Kolejka na Trebević
Po ponad ćwierć wieku przerwy znów można dojechać wagonikiem ze starej dzielnicy Sarajewa na szczyt góry, po której bobsleiści i saneczkarze ścigali się podczas igrzysk olimpijskich.
Gondolowa kolej na Trebević powstała w 1959 roku, a jej dolną stację ulokowano nieopodal zabytkowego targu Baščaršija, składającego się z kamiennych kramów w arabskim stylu. Wagoniki błyskawicznie stały się jedną z największych atrakcji turystycznych Sarajewa i bardzo przydały się w 1984 roku, gdy miasto stało się gospodarzem zimowych igrzysk. Zarówno kolejka linowa, jak i tor saneczkowy funkcjonowały do początku lat dziewięćdziesiątych, kiedy to Jugosławię ogarnęła wojna.

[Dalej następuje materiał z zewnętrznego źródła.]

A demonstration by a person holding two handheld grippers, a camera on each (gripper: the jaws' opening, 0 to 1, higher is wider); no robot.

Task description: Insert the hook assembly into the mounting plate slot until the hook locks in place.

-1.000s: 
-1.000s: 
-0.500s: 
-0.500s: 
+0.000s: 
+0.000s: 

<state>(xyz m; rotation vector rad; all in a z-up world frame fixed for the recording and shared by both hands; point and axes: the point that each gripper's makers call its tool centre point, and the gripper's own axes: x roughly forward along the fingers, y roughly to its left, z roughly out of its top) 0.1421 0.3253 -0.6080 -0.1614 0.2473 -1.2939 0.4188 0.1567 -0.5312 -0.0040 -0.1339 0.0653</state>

Po zakończeniu konfliktu przez lata dyskutowano o rekonstrukcji kolejki, istniało jednak wiele przeszkód. W okolicy wciąż znajdowały się miny, a do tego nie było tu ani infrastruktury turystycznej, ani środków na inwestycje. Na szczęście to już się zmieniło. Min nie ma, są hotele, znalazły się też pieniądze. W dużej mierze dzięki Edmondowi Offermannowi – amerykańskiemu filantropowi, który starał się o odbudowę linii na Trebović i z własnej kieszeni pokrył połowę kosztów, wynoszących w przeliczeniu trzydzieści milionów złotych.
Na początku kwietnia kolejkę udało się uruchomić ponownie. Ponad trzydzieści wagoników pomalowanych w barwy narodowe Bośni i Hercegowiny albo w kolory olimpijskie kursuje z Sarajewa na Trebević. Jazda trwa dziewięć minut, bilet w dwie strony kosztuje czterdzieści złotych. Koniecznie skorzystajcie, gdy będziecie w okolicy.